In the listing below, find the line with "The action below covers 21" and copy every line from there up to and including the line with "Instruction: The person", exactly and without pictures.

=== Section Start ===

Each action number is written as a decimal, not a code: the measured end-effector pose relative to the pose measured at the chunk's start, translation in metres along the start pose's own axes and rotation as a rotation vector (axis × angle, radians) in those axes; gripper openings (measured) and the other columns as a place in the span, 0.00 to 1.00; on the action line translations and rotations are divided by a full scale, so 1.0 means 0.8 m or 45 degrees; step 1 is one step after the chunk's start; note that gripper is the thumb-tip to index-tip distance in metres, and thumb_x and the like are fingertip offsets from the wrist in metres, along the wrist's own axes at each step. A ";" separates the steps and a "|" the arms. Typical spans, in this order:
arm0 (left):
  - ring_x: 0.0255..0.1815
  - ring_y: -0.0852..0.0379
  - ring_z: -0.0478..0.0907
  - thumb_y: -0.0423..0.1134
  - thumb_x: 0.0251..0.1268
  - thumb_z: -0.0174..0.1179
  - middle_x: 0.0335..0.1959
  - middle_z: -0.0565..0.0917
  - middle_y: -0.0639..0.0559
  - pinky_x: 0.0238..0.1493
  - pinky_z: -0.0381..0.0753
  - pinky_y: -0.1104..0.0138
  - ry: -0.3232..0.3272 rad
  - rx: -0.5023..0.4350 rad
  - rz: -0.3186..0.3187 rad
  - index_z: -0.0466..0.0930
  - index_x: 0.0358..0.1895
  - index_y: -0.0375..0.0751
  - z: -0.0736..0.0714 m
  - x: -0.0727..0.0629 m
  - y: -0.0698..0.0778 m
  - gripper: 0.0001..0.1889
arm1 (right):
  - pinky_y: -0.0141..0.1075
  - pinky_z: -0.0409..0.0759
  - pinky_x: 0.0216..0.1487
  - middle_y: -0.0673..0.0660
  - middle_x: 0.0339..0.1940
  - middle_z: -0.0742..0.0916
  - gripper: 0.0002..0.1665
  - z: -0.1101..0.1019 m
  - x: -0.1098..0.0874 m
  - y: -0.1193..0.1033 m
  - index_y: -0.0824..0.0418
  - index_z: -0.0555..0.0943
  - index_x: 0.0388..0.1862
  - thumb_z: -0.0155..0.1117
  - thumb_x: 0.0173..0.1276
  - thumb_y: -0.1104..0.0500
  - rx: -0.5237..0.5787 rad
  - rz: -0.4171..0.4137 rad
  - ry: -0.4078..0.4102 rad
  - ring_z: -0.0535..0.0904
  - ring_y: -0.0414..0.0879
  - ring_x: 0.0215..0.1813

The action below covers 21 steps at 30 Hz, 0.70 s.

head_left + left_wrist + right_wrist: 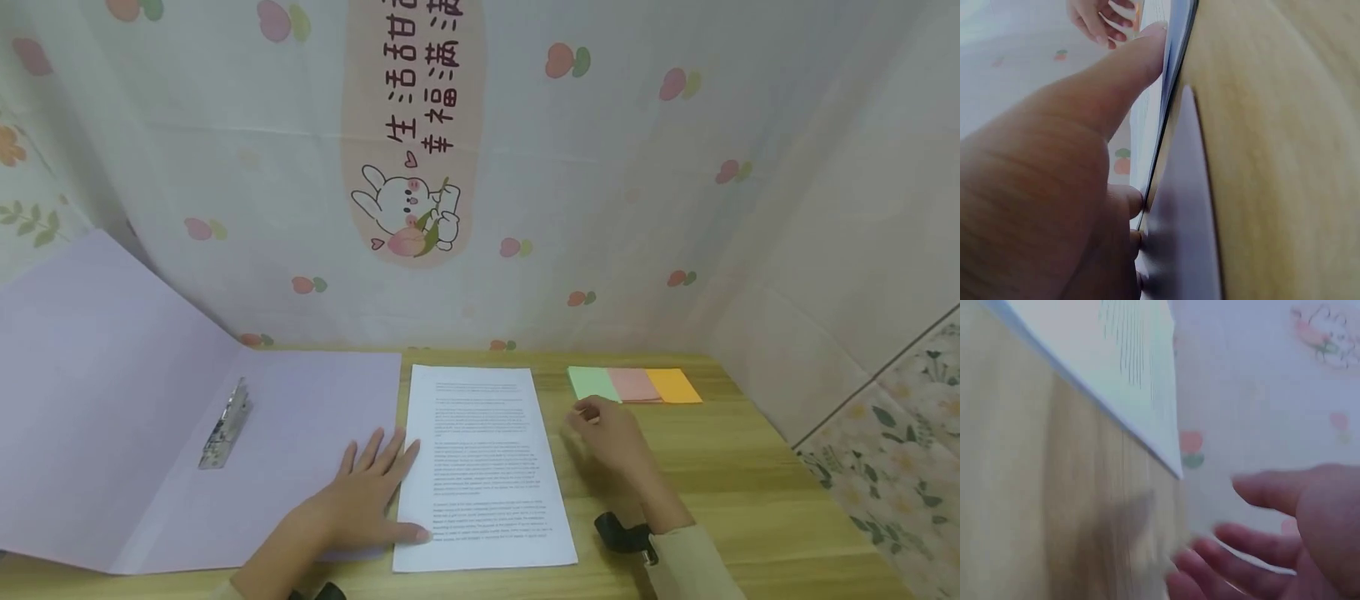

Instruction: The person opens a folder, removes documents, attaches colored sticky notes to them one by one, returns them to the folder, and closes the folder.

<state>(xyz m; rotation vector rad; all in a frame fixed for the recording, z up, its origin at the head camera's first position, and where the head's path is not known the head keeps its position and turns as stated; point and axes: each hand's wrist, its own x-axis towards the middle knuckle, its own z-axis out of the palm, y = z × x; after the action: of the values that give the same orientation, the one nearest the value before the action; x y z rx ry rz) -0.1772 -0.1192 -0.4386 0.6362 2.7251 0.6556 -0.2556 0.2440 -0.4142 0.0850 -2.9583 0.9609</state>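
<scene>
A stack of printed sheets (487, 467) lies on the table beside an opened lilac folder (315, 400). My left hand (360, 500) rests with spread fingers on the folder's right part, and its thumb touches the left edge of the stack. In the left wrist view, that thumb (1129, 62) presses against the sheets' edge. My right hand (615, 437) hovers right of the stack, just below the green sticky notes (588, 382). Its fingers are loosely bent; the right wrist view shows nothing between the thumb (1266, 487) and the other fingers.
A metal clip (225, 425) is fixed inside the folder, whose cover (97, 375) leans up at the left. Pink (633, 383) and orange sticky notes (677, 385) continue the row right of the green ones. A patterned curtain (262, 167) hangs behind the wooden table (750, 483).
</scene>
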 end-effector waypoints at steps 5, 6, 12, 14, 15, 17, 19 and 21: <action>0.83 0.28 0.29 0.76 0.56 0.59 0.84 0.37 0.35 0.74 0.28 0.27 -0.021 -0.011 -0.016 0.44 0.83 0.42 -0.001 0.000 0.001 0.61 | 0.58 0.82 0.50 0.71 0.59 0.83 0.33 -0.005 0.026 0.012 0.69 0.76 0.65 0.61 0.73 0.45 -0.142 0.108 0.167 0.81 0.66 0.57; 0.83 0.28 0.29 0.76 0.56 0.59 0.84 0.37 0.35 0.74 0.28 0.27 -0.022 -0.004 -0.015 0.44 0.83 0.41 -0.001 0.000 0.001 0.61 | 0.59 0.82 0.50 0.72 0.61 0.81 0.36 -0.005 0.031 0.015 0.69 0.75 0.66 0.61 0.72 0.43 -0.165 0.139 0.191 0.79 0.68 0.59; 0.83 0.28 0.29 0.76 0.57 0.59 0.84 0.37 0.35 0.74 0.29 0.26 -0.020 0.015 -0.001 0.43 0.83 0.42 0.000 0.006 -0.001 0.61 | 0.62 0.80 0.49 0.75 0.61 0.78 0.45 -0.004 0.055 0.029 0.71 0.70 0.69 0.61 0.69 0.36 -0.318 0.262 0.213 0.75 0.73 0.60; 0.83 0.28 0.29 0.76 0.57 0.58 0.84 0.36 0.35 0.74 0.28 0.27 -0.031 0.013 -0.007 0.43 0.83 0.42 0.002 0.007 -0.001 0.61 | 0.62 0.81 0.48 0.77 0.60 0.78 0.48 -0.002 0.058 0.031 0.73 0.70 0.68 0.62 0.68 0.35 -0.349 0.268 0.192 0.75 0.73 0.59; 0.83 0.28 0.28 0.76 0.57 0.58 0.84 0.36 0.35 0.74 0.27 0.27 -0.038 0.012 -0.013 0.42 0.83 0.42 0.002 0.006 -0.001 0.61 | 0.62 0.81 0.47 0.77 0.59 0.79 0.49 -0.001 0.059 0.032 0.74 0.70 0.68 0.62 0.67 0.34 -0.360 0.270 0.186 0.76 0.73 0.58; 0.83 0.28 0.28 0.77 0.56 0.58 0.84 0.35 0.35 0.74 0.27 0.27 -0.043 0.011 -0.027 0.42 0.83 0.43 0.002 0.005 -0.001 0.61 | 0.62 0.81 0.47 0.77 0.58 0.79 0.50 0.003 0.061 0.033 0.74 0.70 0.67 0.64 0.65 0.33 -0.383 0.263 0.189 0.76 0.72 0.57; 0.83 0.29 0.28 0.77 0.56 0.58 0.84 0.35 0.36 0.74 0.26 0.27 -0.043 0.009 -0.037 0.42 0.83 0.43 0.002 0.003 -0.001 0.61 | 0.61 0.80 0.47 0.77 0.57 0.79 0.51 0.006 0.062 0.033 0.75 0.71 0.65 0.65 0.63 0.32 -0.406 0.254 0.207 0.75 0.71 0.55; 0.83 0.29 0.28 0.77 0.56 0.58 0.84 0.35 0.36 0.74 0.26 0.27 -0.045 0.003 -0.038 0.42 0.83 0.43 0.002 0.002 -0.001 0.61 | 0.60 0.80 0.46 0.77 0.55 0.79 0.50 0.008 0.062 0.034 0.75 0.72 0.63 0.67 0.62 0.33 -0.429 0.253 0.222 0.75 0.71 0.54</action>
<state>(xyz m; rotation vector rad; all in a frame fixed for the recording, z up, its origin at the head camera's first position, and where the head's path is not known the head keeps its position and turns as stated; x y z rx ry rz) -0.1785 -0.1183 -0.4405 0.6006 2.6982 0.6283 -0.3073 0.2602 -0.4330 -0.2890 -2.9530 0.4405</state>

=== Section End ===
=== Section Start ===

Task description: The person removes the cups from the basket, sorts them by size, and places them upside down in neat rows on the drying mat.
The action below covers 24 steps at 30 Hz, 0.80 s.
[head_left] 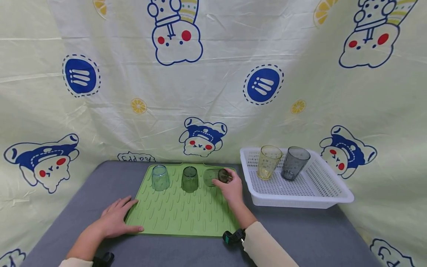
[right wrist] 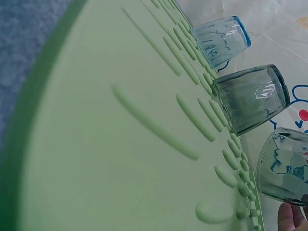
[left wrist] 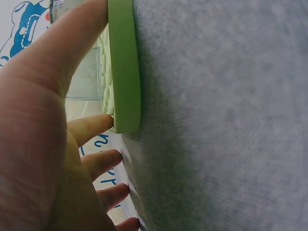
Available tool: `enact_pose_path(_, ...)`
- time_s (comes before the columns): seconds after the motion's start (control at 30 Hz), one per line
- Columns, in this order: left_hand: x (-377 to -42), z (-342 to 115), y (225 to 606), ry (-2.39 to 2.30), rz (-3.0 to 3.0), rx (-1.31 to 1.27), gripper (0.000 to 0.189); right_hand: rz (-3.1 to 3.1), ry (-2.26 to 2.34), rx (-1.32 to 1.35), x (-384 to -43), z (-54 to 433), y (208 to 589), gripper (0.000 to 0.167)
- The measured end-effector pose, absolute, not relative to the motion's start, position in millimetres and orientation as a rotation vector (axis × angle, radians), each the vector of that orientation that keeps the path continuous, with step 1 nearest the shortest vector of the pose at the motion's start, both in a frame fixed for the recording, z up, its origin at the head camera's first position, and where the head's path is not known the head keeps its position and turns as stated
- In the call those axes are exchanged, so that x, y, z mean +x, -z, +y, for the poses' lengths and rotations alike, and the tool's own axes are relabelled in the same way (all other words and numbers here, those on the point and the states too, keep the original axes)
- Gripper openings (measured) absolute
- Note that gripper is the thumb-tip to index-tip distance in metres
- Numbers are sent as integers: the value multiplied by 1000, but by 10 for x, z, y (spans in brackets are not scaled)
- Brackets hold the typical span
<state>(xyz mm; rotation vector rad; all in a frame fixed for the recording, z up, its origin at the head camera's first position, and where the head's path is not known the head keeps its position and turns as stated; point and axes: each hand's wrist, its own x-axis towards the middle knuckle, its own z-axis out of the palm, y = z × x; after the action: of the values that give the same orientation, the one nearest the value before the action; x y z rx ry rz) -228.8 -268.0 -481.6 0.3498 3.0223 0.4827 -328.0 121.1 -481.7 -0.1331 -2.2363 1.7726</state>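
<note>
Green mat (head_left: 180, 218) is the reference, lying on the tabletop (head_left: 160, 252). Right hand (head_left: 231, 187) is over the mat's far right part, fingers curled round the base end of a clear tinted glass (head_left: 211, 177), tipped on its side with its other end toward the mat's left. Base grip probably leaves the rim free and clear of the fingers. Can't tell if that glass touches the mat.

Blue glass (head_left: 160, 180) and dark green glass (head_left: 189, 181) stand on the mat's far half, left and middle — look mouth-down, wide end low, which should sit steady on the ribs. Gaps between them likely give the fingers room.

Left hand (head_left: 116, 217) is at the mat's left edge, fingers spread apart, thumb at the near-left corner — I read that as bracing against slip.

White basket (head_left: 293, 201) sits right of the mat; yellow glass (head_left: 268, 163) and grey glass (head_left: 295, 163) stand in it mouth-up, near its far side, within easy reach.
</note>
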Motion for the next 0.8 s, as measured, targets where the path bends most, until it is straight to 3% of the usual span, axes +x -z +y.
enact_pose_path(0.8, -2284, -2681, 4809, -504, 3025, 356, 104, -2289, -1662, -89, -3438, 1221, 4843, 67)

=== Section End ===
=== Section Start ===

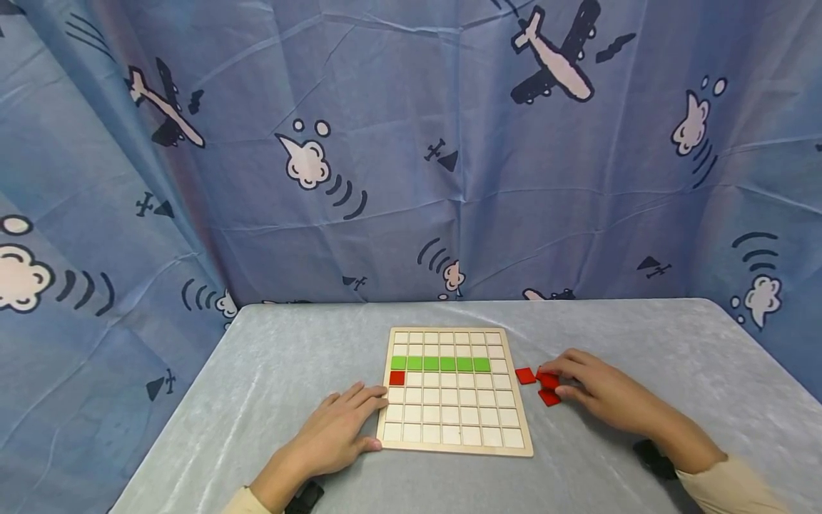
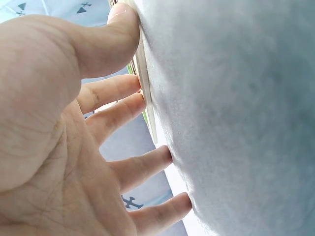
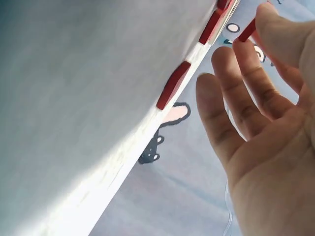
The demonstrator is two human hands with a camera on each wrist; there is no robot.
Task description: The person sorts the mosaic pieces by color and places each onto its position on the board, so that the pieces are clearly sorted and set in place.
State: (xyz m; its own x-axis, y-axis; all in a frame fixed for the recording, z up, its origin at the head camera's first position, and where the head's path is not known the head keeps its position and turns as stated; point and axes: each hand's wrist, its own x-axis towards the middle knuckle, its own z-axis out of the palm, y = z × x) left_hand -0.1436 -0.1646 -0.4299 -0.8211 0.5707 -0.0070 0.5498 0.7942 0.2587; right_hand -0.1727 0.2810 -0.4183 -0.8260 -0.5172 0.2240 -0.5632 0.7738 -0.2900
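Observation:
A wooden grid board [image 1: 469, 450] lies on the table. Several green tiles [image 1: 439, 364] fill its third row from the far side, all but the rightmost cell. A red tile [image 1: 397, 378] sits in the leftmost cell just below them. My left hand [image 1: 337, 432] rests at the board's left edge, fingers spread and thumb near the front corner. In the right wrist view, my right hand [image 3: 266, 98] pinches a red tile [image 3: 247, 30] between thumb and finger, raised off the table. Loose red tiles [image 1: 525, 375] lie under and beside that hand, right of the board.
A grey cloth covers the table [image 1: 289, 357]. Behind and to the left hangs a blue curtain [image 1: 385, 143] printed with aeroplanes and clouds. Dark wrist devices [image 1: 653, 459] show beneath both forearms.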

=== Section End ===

▶ **SOLUTION TO THIS TASK**:
The action below covers 21 steps at 30 Hz, 0.70 s.

head_left + left_wrist + right_wrist: 

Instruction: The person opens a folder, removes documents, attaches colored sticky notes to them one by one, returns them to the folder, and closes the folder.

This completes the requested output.